Before that, Morrow served as an apprentice to celebrated Chef Tony Clark, named one of Food & Wine Magazine’s 10 Best New Chefs in 1997. 

From 2000 to 2001, Morrow worked under award-winning Chef Bruce Lim, as a Sous Chef at Cibolette and as a Saucier Chef at Susanna Foo Chinese Cuisine, both in Philadelphia.

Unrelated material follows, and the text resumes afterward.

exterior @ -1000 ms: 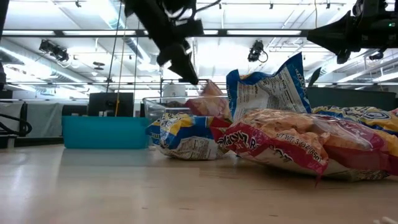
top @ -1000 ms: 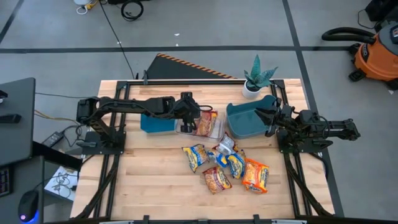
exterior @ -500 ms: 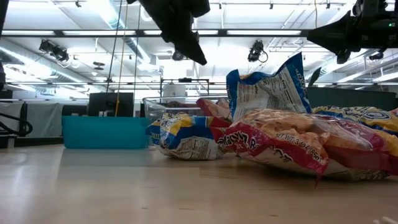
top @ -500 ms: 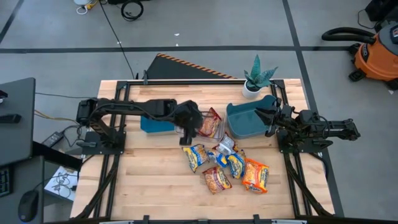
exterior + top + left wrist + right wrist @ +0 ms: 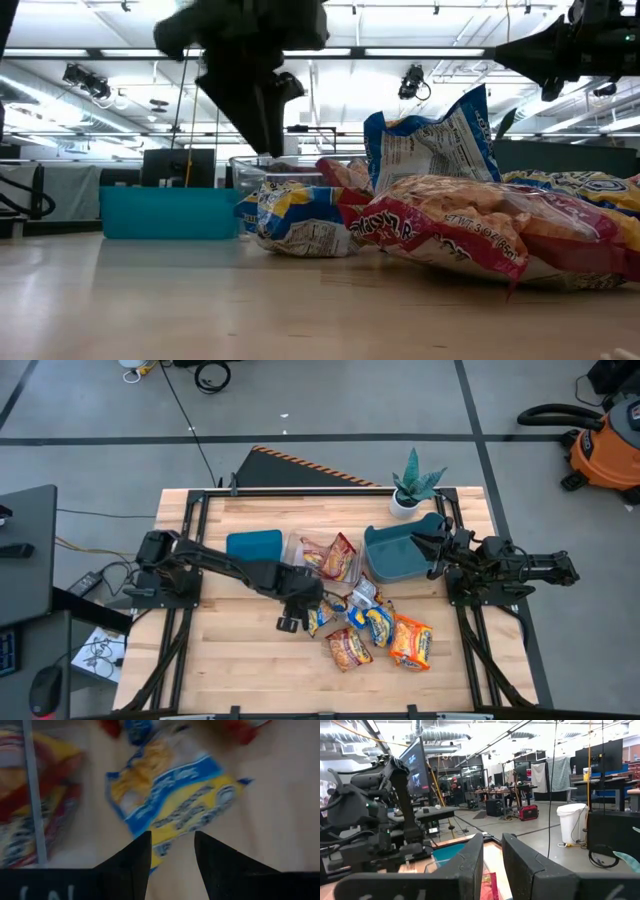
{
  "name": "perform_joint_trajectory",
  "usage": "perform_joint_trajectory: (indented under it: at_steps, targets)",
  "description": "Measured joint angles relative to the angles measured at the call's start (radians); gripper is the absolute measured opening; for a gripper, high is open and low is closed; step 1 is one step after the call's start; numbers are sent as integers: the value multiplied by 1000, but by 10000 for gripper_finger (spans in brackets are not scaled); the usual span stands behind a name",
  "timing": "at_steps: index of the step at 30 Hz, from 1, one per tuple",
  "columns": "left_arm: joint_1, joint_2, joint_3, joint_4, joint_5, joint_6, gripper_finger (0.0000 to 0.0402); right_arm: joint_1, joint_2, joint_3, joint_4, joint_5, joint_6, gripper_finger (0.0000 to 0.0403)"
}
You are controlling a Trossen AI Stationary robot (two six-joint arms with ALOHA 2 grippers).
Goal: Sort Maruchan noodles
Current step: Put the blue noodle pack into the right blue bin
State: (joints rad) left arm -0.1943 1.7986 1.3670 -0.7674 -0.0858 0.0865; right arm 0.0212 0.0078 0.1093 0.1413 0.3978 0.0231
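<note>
I see my left gripper (image 5: 302, 612) hanging unclenched over a blue-and-yellow noodle packet (image 5: 320, 613) mid-tabletop; right gripper (image 5: 424, 547), slightly parted and empty, waits above the teal bin (image 5: 395, 555).

A crinkly plastic noodle packet (image 5: 318, 612) in blue and yellow lies mid-desk, its wrapper banded yellow, white and blue. Near the desk's right edge, a flat plastic packet (image 5: 411, 642) is orange. A red-and-yellow packet (image 5: 330, 557) fills the clear plastic bin (image 5: 296, 546). The rectangular plastic bin (image 5: 254, 545) is bright blue; the deep plastic tub (image 5: 395, 555) is dark teal. The pale wooden desk (image 5: 230, 650) shows plank stripes. Both claws are black.
</note>
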Motion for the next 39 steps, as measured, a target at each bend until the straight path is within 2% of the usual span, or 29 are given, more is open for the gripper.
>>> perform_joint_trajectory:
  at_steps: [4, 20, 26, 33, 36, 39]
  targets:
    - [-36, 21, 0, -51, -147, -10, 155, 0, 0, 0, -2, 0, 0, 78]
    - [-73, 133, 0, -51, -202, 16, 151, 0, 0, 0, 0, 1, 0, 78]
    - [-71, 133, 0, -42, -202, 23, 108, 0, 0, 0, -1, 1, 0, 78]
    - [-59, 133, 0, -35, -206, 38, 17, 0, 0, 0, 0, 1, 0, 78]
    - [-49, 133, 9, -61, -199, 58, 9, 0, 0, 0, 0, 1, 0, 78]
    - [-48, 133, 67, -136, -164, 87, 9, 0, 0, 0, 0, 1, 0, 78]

Morrow resides in Charlotte with his wife and two young daughters, who continue to inspire him everyday.

DAVID MOORE
Executive Sous Chef
Gallery Restaurant

Most recently Moore was named Executive Sous Chef of Gallery restaurant which achieved Forbes four-star rating in its first year of operation. A native of Spartanburg, SC, David Moore has amassed 14 years culinary expertise
Graduate of Spartanburg Methodist College
In 2003 Moore was appointed to the position of Executive Chef at the Meadowbrook Inn in Blowing Rock, NC at the age of 22 and also served as Pastry Chef under Chef James Welch at Crippen’s Country Inn.
Moore also oversees participants in Johnson & Wales’ externship program and teaches the popular Cooking School at The Ballantyne Hotel & Lodge.
Chef Moore looks forward to gaining new knowledge, experiences and making “food memories” for others on a daily basis.  He resides in Charlotte, mostly in the kitchen!